** Work request **
Transcribe the listing below from its opening line up to and including the line that contains "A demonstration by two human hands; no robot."; reproduce nothing else.

** Data extract **
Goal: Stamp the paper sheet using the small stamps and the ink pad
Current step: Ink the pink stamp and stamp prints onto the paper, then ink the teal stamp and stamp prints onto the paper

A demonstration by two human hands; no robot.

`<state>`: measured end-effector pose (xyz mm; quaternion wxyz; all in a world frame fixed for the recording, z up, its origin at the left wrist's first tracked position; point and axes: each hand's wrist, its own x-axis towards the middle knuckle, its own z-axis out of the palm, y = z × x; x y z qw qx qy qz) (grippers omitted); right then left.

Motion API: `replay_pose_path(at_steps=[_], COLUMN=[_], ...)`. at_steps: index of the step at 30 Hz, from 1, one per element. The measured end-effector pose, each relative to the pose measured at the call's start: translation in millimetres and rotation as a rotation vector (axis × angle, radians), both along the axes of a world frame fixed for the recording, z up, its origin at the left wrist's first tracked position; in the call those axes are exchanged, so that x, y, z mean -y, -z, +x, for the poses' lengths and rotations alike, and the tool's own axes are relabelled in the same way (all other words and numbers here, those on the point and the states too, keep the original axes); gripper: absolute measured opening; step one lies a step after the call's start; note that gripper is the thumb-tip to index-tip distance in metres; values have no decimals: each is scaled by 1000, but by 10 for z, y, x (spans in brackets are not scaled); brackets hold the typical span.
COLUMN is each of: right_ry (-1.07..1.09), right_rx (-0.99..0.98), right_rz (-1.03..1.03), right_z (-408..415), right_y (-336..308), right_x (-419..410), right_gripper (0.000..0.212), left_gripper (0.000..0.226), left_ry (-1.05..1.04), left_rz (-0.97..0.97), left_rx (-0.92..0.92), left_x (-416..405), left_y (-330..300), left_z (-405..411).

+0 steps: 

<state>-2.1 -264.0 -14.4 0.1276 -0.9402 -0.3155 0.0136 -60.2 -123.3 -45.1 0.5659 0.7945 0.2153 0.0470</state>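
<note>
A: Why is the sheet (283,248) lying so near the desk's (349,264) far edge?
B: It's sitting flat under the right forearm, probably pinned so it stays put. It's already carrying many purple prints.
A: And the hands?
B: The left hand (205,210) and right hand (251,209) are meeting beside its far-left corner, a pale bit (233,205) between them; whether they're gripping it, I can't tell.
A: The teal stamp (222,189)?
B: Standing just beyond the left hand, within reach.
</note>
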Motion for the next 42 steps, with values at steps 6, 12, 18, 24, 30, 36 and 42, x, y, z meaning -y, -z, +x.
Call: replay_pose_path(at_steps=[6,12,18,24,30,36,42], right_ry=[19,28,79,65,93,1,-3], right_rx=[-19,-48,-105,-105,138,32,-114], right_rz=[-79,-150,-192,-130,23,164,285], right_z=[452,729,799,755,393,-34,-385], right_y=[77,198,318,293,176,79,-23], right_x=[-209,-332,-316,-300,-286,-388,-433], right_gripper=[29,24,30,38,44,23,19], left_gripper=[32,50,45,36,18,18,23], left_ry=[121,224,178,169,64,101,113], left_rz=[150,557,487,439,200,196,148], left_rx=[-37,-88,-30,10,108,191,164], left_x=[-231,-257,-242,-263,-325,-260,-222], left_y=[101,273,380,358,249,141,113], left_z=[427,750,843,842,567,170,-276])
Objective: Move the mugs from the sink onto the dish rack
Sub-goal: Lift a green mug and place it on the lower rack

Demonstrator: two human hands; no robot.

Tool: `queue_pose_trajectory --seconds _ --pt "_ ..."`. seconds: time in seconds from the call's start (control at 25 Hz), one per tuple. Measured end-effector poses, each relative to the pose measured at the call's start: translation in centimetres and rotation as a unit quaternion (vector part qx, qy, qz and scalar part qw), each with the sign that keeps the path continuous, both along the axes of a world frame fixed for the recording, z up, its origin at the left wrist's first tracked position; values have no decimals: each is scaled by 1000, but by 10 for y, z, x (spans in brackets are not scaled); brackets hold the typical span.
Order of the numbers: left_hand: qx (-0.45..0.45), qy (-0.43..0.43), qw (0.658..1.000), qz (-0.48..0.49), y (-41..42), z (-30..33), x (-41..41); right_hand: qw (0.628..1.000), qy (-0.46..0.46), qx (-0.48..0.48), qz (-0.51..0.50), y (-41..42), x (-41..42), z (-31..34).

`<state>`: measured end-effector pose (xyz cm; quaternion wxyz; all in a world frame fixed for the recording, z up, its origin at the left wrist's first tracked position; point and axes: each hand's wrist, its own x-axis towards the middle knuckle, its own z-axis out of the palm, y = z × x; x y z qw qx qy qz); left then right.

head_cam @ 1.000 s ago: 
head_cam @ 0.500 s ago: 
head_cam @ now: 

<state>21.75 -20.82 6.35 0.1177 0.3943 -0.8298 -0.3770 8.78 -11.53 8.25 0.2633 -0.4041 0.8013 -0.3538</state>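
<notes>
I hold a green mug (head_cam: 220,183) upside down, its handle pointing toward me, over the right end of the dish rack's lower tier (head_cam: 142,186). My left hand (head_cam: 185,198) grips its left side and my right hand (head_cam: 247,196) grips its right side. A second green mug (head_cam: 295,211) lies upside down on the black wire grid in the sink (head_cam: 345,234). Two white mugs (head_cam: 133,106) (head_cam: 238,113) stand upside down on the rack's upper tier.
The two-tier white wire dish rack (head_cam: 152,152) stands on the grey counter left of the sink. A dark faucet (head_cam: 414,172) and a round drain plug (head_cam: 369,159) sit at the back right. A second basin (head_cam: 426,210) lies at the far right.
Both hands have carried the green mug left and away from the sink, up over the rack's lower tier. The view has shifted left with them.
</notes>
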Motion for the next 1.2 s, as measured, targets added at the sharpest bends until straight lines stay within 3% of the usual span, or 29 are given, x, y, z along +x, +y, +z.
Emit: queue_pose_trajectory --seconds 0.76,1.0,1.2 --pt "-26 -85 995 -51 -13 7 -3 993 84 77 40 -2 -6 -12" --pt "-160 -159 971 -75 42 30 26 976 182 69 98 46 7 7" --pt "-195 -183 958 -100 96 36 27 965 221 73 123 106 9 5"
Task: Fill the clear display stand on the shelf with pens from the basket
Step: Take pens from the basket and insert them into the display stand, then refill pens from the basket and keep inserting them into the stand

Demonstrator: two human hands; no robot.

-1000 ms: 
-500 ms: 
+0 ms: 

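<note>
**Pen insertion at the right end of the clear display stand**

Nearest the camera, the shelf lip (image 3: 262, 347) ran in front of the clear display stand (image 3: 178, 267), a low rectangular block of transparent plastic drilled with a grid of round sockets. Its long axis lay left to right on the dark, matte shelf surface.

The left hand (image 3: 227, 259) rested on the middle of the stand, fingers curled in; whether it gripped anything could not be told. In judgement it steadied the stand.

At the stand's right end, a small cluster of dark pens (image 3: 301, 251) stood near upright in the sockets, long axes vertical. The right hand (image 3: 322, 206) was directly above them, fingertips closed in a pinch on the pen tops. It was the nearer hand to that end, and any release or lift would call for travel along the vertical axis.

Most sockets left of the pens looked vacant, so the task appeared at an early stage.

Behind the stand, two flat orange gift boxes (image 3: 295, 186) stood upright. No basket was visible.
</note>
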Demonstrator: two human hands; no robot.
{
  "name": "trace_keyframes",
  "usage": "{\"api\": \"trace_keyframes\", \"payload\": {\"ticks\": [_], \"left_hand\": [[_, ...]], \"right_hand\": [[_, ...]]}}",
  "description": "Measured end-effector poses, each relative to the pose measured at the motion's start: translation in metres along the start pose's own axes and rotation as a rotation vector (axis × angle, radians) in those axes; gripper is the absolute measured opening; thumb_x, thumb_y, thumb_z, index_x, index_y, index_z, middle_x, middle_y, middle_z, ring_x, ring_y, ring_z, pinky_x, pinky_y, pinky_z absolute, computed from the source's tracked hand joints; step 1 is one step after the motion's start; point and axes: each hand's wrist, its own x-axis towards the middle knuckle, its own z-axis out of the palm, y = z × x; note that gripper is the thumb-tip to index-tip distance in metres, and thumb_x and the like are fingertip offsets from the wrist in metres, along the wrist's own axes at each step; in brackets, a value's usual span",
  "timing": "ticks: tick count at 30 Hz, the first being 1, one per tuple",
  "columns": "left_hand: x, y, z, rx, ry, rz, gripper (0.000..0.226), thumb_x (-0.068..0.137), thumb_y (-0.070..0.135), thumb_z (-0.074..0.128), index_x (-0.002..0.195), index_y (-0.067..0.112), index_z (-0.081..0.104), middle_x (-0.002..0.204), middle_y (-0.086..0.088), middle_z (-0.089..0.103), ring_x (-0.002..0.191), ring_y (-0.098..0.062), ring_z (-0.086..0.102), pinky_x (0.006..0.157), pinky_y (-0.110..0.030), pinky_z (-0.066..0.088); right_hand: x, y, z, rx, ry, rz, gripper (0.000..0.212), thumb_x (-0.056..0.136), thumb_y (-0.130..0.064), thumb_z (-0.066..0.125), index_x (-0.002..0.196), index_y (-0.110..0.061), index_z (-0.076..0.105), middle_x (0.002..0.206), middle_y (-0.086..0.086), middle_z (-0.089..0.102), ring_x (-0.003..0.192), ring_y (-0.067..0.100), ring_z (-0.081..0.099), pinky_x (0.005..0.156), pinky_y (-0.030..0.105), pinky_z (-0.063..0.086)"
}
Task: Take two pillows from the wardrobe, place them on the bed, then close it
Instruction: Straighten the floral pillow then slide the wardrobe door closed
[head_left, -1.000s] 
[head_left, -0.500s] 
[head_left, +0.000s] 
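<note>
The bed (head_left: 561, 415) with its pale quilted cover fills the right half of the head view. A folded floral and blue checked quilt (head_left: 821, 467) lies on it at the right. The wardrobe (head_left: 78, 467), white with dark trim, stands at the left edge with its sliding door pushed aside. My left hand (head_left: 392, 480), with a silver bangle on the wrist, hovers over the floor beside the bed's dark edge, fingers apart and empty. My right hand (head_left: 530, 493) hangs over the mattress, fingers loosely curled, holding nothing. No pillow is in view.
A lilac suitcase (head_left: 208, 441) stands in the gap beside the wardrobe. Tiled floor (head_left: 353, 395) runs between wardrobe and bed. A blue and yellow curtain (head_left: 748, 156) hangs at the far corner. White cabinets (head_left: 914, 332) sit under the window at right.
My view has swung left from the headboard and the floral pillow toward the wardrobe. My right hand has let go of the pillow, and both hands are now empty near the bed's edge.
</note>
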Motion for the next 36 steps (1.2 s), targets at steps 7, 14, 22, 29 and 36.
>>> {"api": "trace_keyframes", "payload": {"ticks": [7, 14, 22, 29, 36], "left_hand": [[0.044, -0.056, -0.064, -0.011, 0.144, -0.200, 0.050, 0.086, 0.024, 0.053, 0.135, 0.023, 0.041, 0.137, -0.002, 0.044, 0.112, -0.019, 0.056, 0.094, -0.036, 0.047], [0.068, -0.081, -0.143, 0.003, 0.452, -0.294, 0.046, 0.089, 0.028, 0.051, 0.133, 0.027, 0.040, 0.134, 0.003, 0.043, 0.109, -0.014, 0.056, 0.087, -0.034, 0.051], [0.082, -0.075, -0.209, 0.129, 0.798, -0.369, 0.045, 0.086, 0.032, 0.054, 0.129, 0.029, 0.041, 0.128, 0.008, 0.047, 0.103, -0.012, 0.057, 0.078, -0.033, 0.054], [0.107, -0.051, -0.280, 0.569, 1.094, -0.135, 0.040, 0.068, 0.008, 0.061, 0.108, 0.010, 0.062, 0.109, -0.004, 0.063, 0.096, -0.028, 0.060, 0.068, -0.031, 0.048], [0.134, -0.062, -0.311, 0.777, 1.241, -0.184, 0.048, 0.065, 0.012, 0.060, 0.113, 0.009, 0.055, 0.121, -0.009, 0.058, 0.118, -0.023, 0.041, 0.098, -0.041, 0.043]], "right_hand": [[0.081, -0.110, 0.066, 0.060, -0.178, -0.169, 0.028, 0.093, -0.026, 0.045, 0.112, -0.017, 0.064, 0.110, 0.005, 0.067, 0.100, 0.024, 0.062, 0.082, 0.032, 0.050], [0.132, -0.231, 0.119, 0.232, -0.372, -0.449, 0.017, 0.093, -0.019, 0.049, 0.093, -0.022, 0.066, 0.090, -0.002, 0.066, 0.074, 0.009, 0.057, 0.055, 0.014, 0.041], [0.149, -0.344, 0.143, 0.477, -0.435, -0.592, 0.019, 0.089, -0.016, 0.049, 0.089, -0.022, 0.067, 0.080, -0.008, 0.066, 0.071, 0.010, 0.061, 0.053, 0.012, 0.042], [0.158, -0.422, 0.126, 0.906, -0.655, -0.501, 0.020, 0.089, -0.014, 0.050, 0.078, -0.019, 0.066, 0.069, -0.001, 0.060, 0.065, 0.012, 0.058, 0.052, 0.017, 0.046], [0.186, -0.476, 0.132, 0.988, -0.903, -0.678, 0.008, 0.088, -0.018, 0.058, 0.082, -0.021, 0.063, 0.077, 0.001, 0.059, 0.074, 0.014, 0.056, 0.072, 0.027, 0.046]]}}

** Response **
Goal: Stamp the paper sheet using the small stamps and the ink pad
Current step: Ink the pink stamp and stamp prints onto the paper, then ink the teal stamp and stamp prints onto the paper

A demonstration by two human hands; no robot.

This is the complete answer.